▸ WHAT THIS TASK INVOLVES
In the records below, the line with "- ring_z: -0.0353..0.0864" opens the range and the line with "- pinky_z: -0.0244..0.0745" closes it; print that range exactly and nothing else.

----- INPUT RECORDS -----

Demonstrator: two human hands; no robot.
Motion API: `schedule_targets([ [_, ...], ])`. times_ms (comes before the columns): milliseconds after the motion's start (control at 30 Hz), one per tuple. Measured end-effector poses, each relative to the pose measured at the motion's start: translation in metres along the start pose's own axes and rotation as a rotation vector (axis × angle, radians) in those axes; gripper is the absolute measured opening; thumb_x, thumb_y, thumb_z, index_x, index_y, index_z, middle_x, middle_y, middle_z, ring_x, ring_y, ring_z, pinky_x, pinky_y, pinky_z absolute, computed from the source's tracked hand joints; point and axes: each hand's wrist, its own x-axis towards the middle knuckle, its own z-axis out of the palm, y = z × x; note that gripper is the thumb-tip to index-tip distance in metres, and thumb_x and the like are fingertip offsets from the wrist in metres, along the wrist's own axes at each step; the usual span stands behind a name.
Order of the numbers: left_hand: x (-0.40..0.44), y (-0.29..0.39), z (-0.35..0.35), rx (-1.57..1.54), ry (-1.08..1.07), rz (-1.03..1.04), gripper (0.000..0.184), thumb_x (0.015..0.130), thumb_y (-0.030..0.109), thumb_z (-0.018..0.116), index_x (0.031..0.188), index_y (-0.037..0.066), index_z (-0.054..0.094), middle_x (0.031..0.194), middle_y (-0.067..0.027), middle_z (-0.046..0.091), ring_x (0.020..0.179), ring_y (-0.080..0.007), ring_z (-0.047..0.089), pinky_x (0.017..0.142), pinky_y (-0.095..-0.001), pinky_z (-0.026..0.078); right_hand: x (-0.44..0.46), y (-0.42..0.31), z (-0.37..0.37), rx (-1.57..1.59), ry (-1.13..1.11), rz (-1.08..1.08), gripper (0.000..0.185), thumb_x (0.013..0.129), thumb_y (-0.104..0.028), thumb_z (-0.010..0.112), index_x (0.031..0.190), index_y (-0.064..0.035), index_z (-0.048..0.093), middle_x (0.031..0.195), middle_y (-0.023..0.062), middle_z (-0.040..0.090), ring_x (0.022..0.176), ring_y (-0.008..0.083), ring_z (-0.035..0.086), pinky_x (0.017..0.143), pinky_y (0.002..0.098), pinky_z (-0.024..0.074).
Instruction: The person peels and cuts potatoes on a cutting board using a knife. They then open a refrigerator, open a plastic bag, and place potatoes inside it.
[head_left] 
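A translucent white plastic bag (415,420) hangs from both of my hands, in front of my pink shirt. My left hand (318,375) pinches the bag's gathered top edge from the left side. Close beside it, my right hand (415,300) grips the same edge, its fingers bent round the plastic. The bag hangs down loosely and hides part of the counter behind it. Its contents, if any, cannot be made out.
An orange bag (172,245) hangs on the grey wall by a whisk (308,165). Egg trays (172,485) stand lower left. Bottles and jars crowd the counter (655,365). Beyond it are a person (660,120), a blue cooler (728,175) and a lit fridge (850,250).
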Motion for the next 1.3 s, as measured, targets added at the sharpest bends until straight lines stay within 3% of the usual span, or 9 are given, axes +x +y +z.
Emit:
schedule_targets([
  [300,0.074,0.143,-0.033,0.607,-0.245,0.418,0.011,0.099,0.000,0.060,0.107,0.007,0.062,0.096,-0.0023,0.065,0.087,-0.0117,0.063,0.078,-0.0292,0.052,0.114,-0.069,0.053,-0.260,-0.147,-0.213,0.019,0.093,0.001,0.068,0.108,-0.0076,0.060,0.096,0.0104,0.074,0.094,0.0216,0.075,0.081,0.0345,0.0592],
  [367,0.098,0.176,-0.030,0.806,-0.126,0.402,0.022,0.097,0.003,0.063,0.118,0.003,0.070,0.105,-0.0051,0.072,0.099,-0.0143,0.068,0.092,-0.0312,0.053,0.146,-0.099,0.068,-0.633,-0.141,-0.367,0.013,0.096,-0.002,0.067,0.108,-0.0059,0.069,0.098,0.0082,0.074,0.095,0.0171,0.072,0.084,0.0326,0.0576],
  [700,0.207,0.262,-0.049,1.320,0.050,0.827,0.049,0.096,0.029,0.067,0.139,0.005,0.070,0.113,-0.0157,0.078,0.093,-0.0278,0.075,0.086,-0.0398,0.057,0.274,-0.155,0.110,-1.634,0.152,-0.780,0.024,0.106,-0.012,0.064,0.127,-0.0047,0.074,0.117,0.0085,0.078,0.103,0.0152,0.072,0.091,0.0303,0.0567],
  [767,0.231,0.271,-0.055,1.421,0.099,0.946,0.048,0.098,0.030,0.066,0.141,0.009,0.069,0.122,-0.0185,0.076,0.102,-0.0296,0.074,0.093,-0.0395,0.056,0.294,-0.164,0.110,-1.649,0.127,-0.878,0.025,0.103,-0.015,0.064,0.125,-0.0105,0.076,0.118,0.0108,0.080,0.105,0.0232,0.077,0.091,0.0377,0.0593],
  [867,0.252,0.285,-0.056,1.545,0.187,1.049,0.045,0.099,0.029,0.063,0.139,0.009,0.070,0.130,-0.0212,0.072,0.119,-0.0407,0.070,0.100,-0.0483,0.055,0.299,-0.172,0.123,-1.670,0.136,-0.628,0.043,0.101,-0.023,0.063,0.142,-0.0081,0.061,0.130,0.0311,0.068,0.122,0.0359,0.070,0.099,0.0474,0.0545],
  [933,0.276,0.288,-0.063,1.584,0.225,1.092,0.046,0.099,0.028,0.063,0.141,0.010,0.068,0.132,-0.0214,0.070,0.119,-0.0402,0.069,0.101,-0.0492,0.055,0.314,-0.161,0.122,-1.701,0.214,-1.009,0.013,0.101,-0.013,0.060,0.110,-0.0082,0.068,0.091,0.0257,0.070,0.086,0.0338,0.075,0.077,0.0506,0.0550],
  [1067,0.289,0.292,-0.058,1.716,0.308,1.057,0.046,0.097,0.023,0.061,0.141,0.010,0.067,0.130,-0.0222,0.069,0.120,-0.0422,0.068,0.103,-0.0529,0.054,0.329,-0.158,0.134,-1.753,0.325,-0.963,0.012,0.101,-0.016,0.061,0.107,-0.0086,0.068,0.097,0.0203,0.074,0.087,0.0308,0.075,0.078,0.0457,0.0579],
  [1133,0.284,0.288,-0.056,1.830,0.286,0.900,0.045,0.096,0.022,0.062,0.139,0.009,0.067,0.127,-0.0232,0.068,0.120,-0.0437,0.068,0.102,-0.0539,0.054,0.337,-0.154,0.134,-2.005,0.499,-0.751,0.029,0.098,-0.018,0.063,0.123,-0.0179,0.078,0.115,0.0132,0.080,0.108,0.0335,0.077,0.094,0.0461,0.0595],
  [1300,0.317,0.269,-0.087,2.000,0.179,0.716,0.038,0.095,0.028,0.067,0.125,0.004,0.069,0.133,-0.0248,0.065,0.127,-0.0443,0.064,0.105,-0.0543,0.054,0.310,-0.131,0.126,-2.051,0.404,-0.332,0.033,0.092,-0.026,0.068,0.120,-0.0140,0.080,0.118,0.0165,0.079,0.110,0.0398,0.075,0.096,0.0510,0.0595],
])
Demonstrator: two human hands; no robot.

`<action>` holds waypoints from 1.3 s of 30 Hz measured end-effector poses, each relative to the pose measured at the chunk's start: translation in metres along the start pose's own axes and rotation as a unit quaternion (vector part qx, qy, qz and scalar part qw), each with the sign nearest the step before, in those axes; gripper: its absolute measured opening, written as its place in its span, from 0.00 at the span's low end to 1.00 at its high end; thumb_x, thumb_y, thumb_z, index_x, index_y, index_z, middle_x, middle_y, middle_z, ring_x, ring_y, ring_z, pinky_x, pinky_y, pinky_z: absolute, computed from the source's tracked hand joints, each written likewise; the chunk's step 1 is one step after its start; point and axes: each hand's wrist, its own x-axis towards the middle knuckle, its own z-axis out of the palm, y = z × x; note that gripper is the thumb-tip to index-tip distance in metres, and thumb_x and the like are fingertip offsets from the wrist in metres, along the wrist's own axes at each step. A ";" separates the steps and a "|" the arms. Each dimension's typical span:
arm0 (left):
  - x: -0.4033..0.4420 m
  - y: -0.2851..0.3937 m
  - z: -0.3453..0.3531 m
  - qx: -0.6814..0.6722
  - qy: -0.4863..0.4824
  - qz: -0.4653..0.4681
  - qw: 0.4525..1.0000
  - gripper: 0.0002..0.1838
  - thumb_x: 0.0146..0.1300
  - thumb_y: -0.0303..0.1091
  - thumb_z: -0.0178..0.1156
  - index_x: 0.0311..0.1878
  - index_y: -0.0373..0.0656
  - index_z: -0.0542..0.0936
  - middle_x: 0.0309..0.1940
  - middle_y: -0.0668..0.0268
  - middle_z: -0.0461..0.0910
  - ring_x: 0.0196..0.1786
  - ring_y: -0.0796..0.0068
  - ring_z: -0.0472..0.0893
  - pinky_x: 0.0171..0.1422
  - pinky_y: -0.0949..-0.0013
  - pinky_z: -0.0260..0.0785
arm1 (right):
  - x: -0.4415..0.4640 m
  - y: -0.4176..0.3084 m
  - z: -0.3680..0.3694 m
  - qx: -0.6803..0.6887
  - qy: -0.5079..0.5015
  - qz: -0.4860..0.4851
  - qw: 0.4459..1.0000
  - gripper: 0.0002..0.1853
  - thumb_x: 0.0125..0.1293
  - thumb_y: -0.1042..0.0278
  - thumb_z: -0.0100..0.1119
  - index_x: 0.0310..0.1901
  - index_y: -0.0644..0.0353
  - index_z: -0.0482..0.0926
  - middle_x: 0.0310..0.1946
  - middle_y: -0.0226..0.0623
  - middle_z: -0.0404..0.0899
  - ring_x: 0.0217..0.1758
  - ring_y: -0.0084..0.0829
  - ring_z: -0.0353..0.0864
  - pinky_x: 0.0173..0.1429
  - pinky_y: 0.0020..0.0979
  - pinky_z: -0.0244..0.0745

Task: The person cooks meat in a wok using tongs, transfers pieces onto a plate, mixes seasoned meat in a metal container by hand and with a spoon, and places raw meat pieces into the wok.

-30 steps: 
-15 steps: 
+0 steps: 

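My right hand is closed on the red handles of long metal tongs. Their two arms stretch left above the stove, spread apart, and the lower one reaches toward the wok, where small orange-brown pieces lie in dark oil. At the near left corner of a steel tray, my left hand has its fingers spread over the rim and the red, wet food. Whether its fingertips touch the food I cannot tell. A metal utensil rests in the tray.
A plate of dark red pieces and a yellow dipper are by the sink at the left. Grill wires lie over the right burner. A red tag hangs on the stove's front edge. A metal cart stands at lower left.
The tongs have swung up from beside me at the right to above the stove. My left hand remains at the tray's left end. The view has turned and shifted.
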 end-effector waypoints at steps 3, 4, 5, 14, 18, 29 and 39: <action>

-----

▸ PROBLEM SOLUTION
  - ring_z: -0.0353..0.0864
  - pinky_x: 0.0173..0.1429
  - pinky_y: 0.0020..0.0979
  - pinky_z: -0.0244..0.0745

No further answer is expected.